Repeat all of the data word for word so that only the pictures are missing from the copy.

....

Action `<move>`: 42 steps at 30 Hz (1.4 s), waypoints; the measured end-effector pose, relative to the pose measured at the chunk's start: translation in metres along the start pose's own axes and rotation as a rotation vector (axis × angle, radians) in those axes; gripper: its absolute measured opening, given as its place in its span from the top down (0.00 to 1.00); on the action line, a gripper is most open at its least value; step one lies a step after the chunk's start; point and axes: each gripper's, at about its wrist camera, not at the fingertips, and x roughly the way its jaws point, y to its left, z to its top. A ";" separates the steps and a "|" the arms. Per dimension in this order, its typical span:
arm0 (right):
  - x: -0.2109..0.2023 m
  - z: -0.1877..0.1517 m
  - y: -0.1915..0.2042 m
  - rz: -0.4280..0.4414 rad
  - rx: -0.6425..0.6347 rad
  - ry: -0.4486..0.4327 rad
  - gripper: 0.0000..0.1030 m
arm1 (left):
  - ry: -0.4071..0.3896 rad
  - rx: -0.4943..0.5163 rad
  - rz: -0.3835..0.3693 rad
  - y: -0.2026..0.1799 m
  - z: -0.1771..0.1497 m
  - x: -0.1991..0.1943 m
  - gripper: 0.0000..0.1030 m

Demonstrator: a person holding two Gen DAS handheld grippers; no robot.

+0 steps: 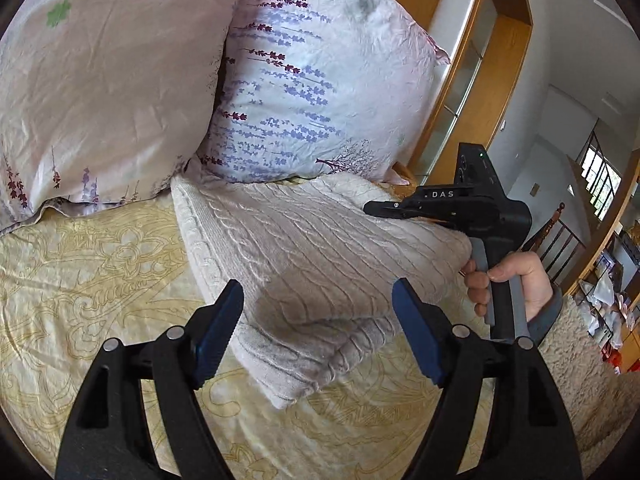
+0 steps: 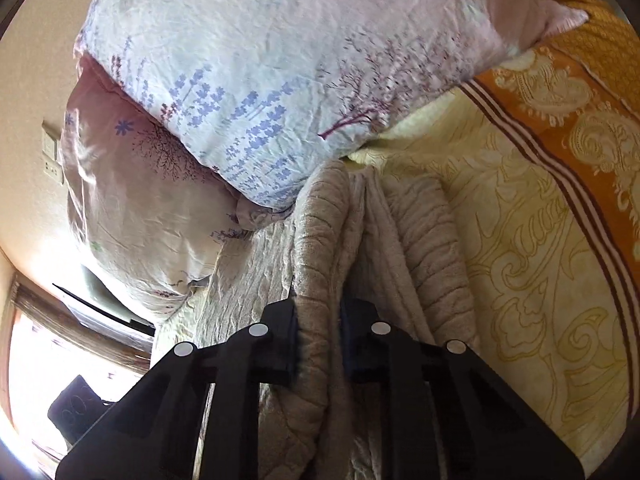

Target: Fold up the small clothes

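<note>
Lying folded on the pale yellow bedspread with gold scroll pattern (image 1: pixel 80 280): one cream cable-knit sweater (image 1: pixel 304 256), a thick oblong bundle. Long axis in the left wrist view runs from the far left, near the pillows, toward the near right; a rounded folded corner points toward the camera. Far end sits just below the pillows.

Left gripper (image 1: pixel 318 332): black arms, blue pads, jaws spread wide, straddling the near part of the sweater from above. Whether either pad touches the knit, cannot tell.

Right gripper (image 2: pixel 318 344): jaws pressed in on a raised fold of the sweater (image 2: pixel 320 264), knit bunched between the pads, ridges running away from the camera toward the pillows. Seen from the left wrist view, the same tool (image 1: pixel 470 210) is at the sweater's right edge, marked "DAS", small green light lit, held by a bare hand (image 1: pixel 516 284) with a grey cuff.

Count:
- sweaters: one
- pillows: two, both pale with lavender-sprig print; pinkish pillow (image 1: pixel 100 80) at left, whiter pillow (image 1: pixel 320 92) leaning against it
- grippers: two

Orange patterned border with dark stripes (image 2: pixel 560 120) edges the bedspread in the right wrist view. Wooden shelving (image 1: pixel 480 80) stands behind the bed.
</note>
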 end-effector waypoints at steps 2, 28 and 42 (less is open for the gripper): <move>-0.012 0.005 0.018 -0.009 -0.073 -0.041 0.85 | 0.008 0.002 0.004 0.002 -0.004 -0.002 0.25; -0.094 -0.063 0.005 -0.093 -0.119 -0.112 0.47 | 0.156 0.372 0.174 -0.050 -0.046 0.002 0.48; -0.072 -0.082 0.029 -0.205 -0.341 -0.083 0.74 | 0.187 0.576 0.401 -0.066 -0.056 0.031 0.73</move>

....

*Exercise solution*
Action `<move>`: 42 steps at 30 Hz (1.4 s), waypoints; the measured end-effector pose, relative to the pose measured at the chunk's start: translation in metres along the start pose's own axes and rotation as a rotation vector (axis × angle, radians) in those axes; gripper: its absolute measured opening, given as its place in its span from the top down (0.00 to 1.00); on the action line, a gripper is most open at its least value; step one lies a step after the chunk's start; point and axes: each gripper's, at about its wrist camera, not at the fingertips, and x roughly the way its jaws point, y to its left, z to its top. A ";" separates the steps and a "|" the arms. Per dimension in this order, its typical span:
arm0 (right):
  - x: -0.2109..0.2023 m
  - z: -0.1877..0.1517 m
  - y: -0.1915..0.2042 m
  - rz: -0.4280..0.4414 rad
  - rx: -0.6425..0.6347 rad
  - ry: -0.4486..0.4327 rad
  - gripper: 0.0000..0.1030 m
arm1 (left):
  - ry: -0.4071..0.3896 rad
  - rx: -0.4943..0.5163 rad
  - rz: -0.3835..0.3693 rad
  - y: -0.2026..0.1799 m
  - z: -0.1771..0.1497 m
  - x: -0.1991..0.1943 m
  - gripper: 0.0000..0.1030 m

Demonstrator: a person holding two Gen DAS handheld grippers; no robot.

+0 steps: 
+0 steps: 

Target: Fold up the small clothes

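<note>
Lying folded on the pale yellow bedspread with gold scroll pattern (image 1: pixel 80 280): one cream cable-knit sweater (image 1: pixel 304 256), a thick oblong bundle. Long axis in the left wrist view runs from the far left, near the pillows, toward the near right; a rounded folded corner points toward the camera. Far end sits just below the pillows.

Left gripper (image 1: pixel 318 332): black arms, blue pads, jaws spread wide, straddling the near part of the sweater from above. Whether either pad touches the knit, cannot tell.

Right gripper (image 2: pixel 318 344): jaws pressed in on a raised fold of the sweater (image 2: pixel 320 264), knit bunched between the pads, ridges running away from the camera toward the pillows. Seen from the left wrist view, the same tool (image 1: pixel 470 210) is at the sweater's right edge, marked "DAS", small green light lit, held by a bare hand (image 1: pixel 516 284) with a grey cuff.

Count:
- sweaters: one
- pillows: two, both pale with lavender-sprig print; pinkish pillow (image 1: pixel 100 80) at left, whiter pillow (image 1: pixel 320 92) leaning against it
- grippers: two

Orange patterned border with dark stripes (image 2: pixel 560 120) edges the bedspread in the right wrist view. Wooden shelving (image 1: pixel 480 80) stands behind the bed.
</note>
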 end-effector waypoints at steps 2, 28 and 42 (less is open for the gripper): <move>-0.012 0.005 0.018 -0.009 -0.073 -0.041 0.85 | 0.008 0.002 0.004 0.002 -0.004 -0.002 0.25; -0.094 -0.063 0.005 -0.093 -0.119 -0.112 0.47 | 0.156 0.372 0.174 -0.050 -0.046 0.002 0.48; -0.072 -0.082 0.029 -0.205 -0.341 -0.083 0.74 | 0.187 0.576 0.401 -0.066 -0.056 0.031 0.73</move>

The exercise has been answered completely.